§ GIVEN DATA

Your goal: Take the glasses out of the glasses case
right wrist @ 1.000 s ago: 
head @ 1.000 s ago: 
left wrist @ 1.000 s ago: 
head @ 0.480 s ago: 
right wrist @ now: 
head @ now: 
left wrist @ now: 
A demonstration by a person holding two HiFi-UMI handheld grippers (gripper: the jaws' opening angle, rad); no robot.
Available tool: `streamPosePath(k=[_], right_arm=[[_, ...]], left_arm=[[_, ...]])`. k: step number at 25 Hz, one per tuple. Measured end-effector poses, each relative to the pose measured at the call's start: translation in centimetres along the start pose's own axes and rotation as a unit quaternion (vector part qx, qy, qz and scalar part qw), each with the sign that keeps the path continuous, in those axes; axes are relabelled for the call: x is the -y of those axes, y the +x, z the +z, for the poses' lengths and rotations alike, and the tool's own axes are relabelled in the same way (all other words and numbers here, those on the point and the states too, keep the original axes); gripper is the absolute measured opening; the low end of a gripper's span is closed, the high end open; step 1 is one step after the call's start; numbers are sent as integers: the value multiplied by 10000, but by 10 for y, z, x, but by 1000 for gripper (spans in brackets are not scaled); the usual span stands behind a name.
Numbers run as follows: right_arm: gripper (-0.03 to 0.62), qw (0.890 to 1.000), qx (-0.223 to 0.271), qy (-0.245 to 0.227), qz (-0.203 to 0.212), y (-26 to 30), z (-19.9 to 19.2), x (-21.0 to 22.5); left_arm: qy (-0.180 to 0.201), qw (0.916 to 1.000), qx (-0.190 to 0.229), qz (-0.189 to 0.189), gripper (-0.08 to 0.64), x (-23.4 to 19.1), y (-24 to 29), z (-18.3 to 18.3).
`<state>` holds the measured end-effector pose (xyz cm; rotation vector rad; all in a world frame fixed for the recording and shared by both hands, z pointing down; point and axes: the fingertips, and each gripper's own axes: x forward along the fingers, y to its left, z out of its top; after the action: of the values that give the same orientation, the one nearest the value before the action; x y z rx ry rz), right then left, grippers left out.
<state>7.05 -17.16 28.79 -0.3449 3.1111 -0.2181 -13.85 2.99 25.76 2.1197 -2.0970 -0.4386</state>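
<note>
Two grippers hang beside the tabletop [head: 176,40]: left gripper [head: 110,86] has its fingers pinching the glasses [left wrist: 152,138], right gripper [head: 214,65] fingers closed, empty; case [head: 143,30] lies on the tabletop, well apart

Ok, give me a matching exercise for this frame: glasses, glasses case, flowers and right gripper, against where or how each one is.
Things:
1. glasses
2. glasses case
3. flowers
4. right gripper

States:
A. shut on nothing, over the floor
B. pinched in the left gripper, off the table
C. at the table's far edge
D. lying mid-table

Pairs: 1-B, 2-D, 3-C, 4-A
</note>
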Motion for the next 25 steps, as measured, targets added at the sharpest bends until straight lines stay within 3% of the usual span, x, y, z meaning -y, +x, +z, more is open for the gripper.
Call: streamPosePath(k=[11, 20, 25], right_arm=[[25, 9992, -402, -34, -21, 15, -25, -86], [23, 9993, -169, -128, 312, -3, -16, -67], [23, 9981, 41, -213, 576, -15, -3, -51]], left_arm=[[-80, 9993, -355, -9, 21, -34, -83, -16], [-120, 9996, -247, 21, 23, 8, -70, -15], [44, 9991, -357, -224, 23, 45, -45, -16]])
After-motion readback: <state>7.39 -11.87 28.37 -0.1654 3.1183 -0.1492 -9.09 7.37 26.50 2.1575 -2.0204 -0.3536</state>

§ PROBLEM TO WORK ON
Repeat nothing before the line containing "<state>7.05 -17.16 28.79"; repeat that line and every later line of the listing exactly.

§ ANSWER BELOW
<state>7.05 -17.16 28.79 -0.3449 3.1111 -0.2181 -13.85 2.99 25.76 2.1197 -2.0970 -0.4386</state>
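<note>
Two grippers hang beside the tabletop [head: 176,40]: left gripper [head: 110,86] has its fingers pinching the glasses [left wrist: 152,138], right gripper [head: 214,65] fingers closed, empty; case [head: 143,30] lies on the tabletop, well apart

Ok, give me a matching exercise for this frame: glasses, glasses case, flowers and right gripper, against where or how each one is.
Things:
1. glasses
2. glasses case
3. flowers
4. right gripper

States:
A. shut on nothing, over the floor
B. pinched in the left gripper, off the table
C. at the table's far edge
D. lying mid-table

Pairs: 1-B, 2-D, 3-C, 4-A
</note>
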Motion for the next 25 steps, as measured, targets added at the sharpest bends until straight lines stay within 3% of the usual span, x, y, z meaning -y, +x, +z, more is open for the gripper.
Call: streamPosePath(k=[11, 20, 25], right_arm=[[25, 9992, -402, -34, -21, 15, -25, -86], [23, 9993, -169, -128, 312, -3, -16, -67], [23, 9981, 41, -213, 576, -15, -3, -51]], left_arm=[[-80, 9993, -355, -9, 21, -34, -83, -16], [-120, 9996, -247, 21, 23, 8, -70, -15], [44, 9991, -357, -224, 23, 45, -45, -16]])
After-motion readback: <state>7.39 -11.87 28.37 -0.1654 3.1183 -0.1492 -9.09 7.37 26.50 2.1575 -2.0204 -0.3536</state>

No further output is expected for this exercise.